• Work required
Transcribe everything in the records exactly. Skip the images.

▬▬▬

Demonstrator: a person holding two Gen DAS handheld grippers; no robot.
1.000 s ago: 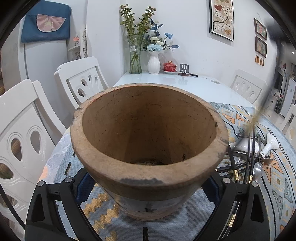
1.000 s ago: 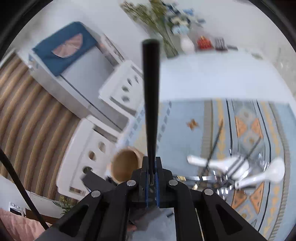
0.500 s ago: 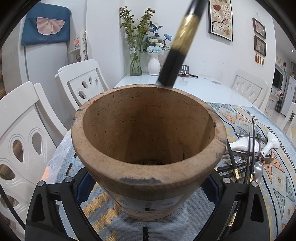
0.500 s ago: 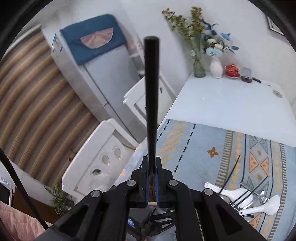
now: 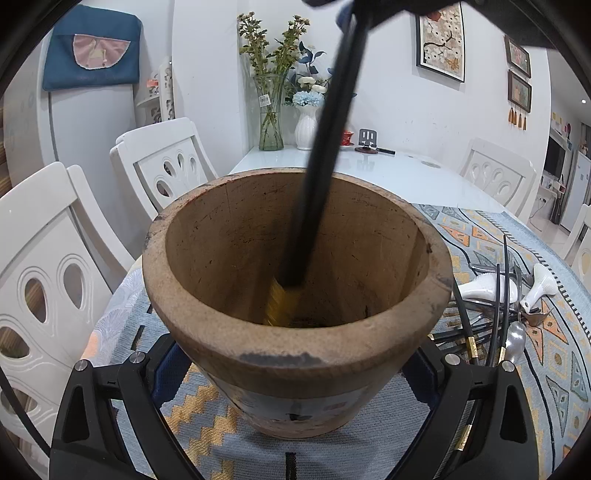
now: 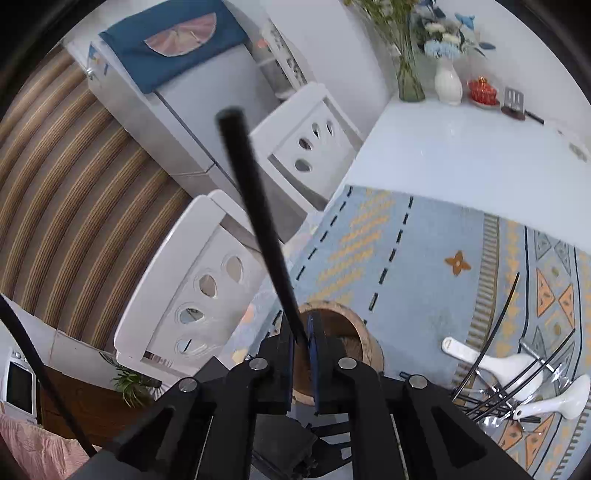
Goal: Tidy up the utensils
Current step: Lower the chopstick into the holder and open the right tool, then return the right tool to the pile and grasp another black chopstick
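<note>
A brown wooden pot (image 5: pixel 207 325) stands on the patterned cloth, and my left gripper (image 5: pixel 295 391) is shut on its lower body, blue pads on both sides. A black chopstick (image 5: pixel 321 166) slants down into the pot, its gold end (image 5: pixel 275 302) near the bottom. My right gripper (image 6: pixel 303 343) hangs above the pot (image 6: pixel 351 328), shut on the chopstick (image 6: pixel 258 206), which leans left between the pads. Only its underside (image 5: pixel 351 11) shows at the top of the left wrist view. A pile of loose utensils (image 5: pixel 491 314) lies right of the pot: black chopsticks, metal spoons, white ceramic spoons (image 6: pixel 498 363).
White chairs (image 5: pixel 162 166) stand along the table's left side and another (image 5: pixel 495 173) on the right. Vases of flowers (image 5: pixel 306 122), a red dish and a small stand sit at the far end of the white table (image 6: pixel 461 155). A cabinet stands behind the chairs.
My right gripper has carried the chopstick over the pot and lowered its gold end inside. The chopstick now leans in the jaws. The left gripper and pot have not moved.
</note>
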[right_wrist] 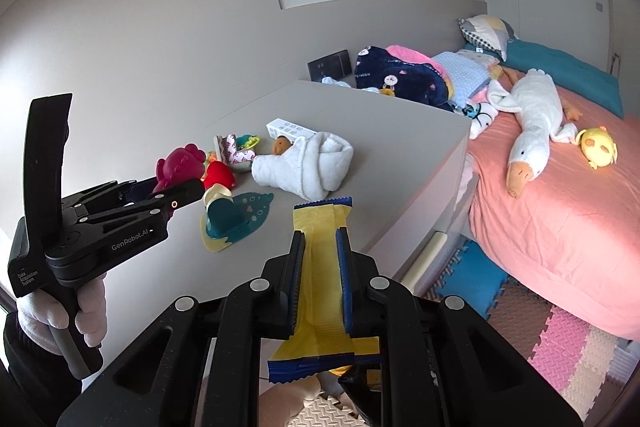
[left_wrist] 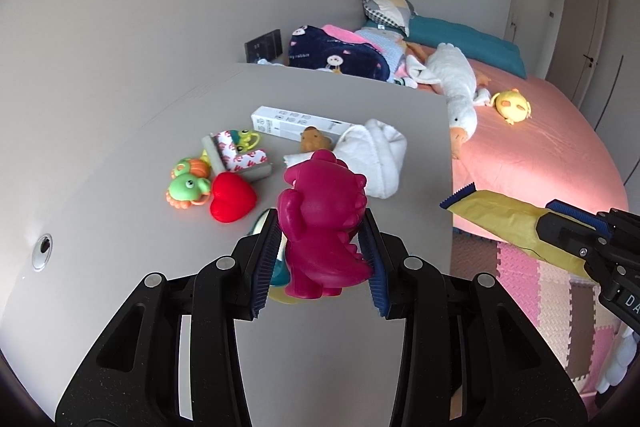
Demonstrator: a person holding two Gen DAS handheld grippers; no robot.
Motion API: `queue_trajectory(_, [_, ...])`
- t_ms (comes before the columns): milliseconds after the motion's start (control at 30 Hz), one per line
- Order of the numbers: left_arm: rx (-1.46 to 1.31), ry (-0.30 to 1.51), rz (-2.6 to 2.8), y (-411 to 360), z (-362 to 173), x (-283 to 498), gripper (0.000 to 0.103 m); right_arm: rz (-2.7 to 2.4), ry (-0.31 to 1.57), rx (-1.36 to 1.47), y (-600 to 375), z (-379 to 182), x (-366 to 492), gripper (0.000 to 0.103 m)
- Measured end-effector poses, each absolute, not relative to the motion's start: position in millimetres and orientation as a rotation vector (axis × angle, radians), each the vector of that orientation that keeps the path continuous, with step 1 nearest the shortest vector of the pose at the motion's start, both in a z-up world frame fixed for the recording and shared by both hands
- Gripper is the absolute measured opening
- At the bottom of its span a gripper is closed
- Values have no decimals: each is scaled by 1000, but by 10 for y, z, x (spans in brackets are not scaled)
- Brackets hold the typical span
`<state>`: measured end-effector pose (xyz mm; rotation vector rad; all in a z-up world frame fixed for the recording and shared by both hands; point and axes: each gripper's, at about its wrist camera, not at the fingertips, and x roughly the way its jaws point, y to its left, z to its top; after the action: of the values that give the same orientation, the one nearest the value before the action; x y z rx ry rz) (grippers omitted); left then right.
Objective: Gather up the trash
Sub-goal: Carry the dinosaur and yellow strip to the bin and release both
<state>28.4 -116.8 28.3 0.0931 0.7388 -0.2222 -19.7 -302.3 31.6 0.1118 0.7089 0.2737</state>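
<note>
My left gripper is shut on a magenta dinosaur toy and holds it upright above the grey table; gripper and toy also show in the right wrist view. My right gripper is shut on a yellow snack wrapper with blue ends, held over the table's near right edge. The wrapper and the right gripper's fingers show at the right of the left wrist view.
On the table lie a red heart, green and orange toys, a white box, a rolled white towel and a teal toy. A pink bed with plush toys stands right, over foam floor mats.
</note>
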Motion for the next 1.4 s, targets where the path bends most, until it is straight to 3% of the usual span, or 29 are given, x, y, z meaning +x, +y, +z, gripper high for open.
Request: queue_trajectory(1400, [339, 861, -631, -3249, -184, -51, 39, -74, 726, 264, -4696, 44, -747, 17])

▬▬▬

• Output of the exercise
Demonstrator: a person holding two Gen DAS handheld grippers; no robot.
1.000 s ago: 
1.000 s ago: 
0.500 s ago: 
0.500 s ago: 
now: 
now: 
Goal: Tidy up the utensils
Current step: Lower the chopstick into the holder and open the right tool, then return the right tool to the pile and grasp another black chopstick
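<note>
A brown wooden pot (image 5: pixel 207 325) stands on the patterned cloth, and my left gripper (image 5: pixel 295 391) is shut on its lower body, blue pads on both sides. A black chopstick (image 5: pixel 321 166) slants down into the pot, its gold end (image 5: pixel 275 302) near the bottom. My right gripper (image 6: pixel 303 343) hangs above the pot (image 6: pixel 351 328), shut on the chopstick (image 6: pixel 258 206), which leans left between the pads. Only its underside (image 5: pixel 351 11) shows at the top of the left wrist view. A pile of loose utensils (image 5: pixel 491 314) lies right of the pot: black chopsticks, metal spoons, white ceramic spoons (image 6: pixel 498 363).
White chairs (image 5: pixel 162 166) stand along the table's left side and another (image 5: pixel 495 173) on the right. Vases of flowers (image 5: pixel 306 122), a red dish and a small stand sit at the far end of the white table (image 6: pixel 461 155). A cabinet stands behind the chairs.
My right gripper has carried the chopstick over the pot and lowered its gold end inside. The chopstick now leans in the jaws. The left gripper and pot have not moved.
</note>
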[right_wrist] 
[left_wrist] 
Demonstrator: a person holding two Gen DAS handheld grippers; no robot.
Motion API: `queue_trajectory(_, [_, ...])`
- t_ms (comes before the columns): milliseconds after the motion's start (control at 30 Hz), one per line
- Order of the numbers: left_arm: rx (-1.46 to 1.31), ry (-0.30 to 1.51), rz (-2.6 to 2.8), y (-411 to 360), z (-362 to 173), x (-283 to 498), gripper (0.000 to 0.103 m); right_arm: rz (-2.7 to 2.4), ry (-0.31 to 1.57), rx (-1.36 to 1.47), y (-600 to 375), z (-379 to 182), x (-366 to 492), gripper (0.000 to 0.103 m)
- Measured end-effector poses, each absolute, not relative to the motion's start: position in millimetres and orientation as a rotation vector (axis × angle, radians), each the vector of that orientation that keeps the path continuous, with step 1 nearest the shortest vector of the pose at the motion's start, both in a z-up world frame fixed for the recording and shared by both hands
- Gripper is the absolute measured opening
- At the bottom of its span a gripper is closed
- Values have no decimals: each is scaled by 1000, but by 10 for y, z, x (spans in brackets are not scaled)
- Brackets hold the typical span
`<state>`: measured end-effector pose (xyz mm; rotation vector rad; all in a z-up world frame fixed for the recording and shared by both hands; point and axes: each gripper's, at about its wrist camera, not at the fingertips, and x roughly the way its jaws point, y to its left, z to its top; after the action: of the values that give the same orientation, the one nearest the value before the action; x y z rx ry rz) (grippers omitted); left then right.
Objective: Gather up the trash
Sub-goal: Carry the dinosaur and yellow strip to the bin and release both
<state>28.4 -116.8 28.3 0.0931 0.7388 -0.2222 -19.7 -302.3 31.6 0.1118 0.7089 0.2737</state>
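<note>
My left gripper is shut on a magenta dinosaur toy and holds it upright above the grey table; gripper and toy also show in the right wrist view. My right gripper is shut on a yellow snack wrapper with blue ends, held over the table's near right edge. The wrapper and the right gripper's fingers show at the right of the left wrist view.
On the table lie a red heart, green and orange toys, a white box, a rolled white towel and a teal toy. A pink bed with plush toys stands right, over foam floor mats.
</note>
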Motion for the next 1.4 s, targets where the path bends most, until it is straight to 3% of the usual span, or 29 are given, x, y, z meaning +x, +y, +z, gripper high for open.
Request: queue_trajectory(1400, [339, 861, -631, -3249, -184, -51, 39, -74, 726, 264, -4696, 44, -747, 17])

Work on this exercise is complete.